A new report from Moody’s Investors Service revealed that the APAC high-yield default rate for non-financial corporates would remain high and that policy stimulus will provide companies with some relief, but not fully offset escalating credit risks.
The rating firm’s credit transition model forecasts the trailing 12-month high-yield corporate default rate for Asia Pacific at 6.0% at the end of 2020 under its baseline scenario which is materially higher than the 1.1% default rate in 2019.

The higher default rate forecast reflects the profound negative impact of the coronavirus-driven global economic recession on many companies’ operating and financial performance, raising the default risks of weaker companies.

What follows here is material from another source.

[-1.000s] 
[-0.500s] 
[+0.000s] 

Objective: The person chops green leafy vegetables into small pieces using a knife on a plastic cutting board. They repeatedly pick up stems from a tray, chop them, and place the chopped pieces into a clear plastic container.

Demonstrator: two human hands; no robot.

Under such a pessimistic scenario, Moody’s forecasts that the Asia Pacific high-yield nonfinancial corporate default rate could reach 8.1%, assuming a longer period of suppressed consumer spending amid the pandemic and leading to a worse economic outcome.

“The second quarter of 2020 is likely to be the worst quarter for global economic contraction since World War II, with no quick recovery in sight,” said Moody’s senior vice president and group credit officer Clara Lau.

According to her, the ability of businesses to recover will depend on the pace of a rebound in consumer demand – which in turn hinges on governments’ ability to restore confidence by reducing fear of contagion.  But new widespread outbreaks, if they occur, will cause renewed economic disruptions.